Он сдержал обещание. Не успел Миляга дойти до конца лестницы, как раздался такой оглушительный вопль, что со стропил посыпалась пыль. Прокричав Понедельнику и Клему, чтобы они проверили, закрыты ли двери, Миляга ринулся вверх по лестнице и оказался на площадке как раз в тот миг, когда дверь Комнаты Медитации распахнулась и оттуда попятился Отдохни Немного, продолжая пронзительно визжать. Какой бы смысл ни скрывался в его предупредительном крике, Миляга не стал пытаться его расшифровать и бросился в комнату, набирая полные легкие воздуха, на случай если там окажутся подручные Сартори. Когда он вбежал, в окне никого не было видно, но о круге этого сказать было нельзя. В центре его обрастали плотью две человеческие фигуры. Он никогда не видел со стороны процесс перехода, и им овладело удивление, смешанное с отвращением. Зрелище освежеванных остовов нельзя было назвать чересчур эстетичным, но он не отводил глаз и следил за ними со все возрастающим возбуждением, задолго до окончательного воплощения узнав в одном из путешественников Юдит. Другим оказалась косоглазая девушка лет семнадцати, которая, лишь только ощутив, что мускулы вернулись к ней, тут же упала на колени, рыдая от ужаса и облегчения. Даже Юдит, совершавшая это путешествие в четвертый раз, тряслась с головы до ног и, шагнув из круга, непременно рухнула бы на пол, не подхвати ее Миляга.

— Ин Ово… — выдохнула она, — почти достало нас…

Голень ее была изранена и кровоточила.

— …Какая-то тварь… ей удалось меня укусить…

— Все в порядке, — сказал Миляга. — Главное, ноги на месте. Клем! Клем!

Он был уже в дверях, из-за его плеча выглядывал Понедельник.

— У нас есть чем это перевязать?

— Конечно! Я сейчас…

— Нет, — сказала Юдит. — Отведите меня вниз. Этот пол не должен быть залит кровью.

Клем и Миляга понесли Юдит к двери, а Понедельник остался утешать Хои-Поллои.

— Никогда не видела Ин Ово таким, — сказала Юдит. — Они неистовствуют…

— Там побывал Сартори, — сказал Миляга. — Набирал себе армию.

— Он их здорово расшевелил.

— Мы уж было потеряли надежду тебя дождаться, — сказал Клем.

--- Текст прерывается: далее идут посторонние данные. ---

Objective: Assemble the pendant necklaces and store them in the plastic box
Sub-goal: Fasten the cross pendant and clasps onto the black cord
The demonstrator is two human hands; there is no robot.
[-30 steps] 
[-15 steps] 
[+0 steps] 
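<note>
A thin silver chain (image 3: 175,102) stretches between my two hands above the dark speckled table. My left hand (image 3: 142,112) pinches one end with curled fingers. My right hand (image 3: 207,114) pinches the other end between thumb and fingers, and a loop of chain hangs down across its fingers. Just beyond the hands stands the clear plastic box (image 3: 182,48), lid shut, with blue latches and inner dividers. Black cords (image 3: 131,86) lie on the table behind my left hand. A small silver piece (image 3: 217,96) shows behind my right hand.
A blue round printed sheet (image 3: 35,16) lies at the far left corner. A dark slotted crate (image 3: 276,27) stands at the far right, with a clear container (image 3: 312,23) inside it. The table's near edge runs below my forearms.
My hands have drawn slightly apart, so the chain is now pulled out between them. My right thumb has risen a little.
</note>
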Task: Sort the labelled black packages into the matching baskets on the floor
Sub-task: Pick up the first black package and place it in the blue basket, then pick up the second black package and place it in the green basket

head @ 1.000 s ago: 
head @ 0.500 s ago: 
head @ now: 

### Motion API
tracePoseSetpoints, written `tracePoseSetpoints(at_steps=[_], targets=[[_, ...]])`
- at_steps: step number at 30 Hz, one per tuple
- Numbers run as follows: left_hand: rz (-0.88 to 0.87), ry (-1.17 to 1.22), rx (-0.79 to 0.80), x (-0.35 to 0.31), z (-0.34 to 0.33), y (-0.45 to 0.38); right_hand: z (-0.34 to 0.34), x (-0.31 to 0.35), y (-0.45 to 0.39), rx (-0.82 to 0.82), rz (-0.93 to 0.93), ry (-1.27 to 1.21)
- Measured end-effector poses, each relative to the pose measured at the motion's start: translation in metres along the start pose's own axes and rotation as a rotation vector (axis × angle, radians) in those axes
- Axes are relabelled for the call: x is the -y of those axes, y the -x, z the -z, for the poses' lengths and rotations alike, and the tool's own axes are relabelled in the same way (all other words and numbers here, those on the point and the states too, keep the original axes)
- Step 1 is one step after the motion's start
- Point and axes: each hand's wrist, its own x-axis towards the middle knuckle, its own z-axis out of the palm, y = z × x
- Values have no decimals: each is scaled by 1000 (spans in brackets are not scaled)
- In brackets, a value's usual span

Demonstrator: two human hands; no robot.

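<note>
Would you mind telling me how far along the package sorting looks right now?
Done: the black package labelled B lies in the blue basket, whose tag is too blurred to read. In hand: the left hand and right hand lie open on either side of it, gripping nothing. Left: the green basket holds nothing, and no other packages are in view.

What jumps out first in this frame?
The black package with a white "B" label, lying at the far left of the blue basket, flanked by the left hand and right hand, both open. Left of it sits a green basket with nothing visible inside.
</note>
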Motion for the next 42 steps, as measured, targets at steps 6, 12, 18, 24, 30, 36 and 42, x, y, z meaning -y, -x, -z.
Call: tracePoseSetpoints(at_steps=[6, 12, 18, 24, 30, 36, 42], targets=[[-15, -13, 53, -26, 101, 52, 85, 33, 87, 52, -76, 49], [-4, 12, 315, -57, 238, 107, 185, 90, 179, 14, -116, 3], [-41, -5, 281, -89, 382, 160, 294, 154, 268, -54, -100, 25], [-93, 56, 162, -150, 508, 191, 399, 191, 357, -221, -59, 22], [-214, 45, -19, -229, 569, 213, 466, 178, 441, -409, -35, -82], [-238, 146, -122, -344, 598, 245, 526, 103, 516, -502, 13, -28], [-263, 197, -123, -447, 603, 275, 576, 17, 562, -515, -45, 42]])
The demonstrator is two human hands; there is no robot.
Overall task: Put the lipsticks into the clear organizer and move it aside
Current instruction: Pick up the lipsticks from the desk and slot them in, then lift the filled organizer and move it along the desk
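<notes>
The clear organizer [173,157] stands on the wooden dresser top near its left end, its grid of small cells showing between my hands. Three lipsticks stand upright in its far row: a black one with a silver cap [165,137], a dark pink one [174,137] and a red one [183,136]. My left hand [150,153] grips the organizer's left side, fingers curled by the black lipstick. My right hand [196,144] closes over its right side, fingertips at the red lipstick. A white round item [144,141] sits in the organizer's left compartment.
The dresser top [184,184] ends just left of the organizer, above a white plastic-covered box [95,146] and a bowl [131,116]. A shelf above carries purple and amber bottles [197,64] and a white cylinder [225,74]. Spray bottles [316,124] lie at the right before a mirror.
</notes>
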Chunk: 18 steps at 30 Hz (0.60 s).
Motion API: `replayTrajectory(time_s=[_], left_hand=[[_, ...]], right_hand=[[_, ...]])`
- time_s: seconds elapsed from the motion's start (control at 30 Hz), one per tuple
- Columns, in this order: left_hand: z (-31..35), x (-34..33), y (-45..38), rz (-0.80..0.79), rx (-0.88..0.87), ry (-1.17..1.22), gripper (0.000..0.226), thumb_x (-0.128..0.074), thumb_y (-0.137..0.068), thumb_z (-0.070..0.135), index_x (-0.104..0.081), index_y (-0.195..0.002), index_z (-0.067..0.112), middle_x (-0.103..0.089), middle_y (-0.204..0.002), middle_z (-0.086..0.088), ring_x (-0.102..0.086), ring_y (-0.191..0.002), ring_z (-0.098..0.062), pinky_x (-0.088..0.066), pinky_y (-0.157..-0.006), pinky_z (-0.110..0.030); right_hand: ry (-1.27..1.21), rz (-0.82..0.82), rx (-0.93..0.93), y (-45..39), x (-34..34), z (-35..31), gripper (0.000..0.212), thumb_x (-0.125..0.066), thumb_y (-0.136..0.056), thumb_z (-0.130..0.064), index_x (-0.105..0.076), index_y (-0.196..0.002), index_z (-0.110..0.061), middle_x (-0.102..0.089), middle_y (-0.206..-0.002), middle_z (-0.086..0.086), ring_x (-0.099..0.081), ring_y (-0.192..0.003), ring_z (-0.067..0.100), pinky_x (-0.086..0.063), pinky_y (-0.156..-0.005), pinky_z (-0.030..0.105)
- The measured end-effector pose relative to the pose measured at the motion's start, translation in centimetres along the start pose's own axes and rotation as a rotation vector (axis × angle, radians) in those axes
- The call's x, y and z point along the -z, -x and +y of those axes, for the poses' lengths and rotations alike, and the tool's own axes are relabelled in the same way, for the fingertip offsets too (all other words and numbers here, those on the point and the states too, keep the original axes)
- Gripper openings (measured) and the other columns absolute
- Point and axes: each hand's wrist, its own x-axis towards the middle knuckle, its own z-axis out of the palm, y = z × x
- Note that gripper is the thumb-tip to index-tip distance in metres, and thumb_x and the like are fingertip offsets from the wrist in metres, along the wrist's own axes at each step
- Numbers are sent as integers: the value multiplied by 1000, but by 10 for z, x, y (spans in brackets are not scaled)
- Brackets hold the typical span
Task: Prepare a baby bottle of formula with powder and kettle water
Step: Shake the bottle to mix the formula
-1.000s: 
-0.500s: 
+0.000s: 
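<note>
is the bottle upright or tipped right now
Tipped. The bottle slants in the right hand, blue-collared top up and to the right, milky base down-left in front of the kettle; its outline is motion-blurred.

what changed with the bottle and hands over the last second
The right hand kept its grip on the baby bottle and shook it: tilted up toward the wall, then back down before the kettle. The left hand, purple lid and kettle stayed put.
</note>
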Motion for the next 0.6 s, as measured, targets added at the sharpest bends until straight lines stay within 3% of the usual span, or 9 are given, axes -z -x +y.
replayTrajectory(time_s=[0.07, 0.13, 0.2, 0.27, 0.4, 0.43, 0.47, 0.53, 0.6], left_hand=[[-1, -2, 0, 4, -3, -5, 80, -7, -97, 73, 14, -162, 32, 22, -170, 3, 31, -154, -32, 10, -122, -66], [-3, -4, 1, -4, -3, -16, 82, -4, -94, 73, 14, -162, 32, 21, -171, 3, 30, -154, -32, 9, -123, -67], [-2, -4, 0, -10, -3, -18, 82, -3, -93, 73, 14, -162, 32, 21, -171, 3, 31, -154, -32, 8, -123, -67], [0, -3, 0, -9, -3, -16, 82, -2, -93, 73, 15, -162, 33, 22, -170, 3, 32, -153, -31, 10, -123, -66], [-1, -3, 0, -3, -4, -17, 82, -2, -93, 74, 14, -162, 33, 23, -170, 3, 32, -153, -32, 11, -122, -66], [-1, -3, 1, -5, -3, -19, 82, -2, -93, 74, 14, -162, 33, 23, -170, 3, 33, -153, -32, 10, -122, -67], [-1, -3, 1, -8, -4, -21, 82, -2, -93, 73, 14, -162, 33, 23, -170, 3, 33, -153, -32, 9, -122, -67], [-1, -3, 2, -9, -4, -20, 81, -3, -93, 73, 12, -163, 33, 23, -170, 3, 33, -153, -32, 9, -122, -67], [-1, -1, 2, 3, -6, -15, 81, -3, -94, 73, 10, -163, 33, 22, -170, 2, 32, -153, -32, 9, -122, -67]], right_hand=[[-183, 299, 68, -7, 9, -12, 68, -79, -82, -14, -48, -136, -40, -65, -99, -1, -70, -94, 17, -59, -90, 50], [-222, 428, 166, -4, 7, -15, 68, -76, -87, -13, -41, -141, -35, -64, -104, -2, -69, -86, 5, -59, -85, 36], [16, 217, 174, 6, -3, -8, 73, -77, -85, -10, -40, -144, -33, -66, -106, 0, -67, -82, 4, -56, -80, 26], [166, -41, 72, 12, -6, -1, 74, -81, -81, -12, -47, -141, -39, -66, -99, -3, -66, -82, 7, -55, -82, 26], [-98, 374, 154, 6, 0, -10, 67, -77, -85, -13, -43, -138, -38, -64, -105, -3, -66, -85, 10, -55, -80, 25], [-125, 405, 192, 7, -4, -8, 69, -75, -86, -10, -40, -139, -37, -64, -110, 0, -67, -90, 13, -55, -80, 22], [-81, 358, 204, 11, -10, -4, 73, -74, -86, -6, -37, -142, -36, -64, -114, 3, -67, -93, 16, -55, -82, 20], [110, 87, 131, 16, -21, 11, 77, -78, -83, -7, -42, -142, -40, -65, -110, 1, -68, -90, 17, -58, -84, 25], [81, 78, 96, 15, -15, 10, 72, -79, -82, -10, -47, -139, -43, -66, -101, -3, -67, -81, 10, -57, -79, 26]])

Юдит подняла голову. Лицо ее было восковым от пережитого потрясения, а улыбка выглядела слишком неуверенной, чтобы назвать ее радостной. Но все-таки она улыбалась.

— Никогда не теряй надежду на вестника, — сказала она. — В особенности когда вести у него хорошие.

До полуночи оставалось три часа и четыре минуты, и времени на разговоры не было. Но Миляга хотел услышать хотя бы краткое объяснение того, что заставило Юдит отправиться в Изорддеррекс. Ее уложили в комнате напротив входа, которая благодаря набегам Понедельника была снабжена подушками, запасами еды и даже стопкой журналов, и там, пока Клем бинтовал ей ногу, она постаралась вкратце изложить события, произошедшие с того момента, как она покинула Убежище.

Рассказ дался не так легко, и пару раз, когда она описывала Изорддеррекс, ей пришлось просто махнуть рукой и заявить, что нет таких слов, которые могли бы описать то, что она увидела и почувствовала. Миляга слушал, не перебивая, хотя, когда она рассказывала о том, как Ума Умагаммаги посетила Доминионы, проверяя, чисты ли помыслы Синода, лицо его помрачнело.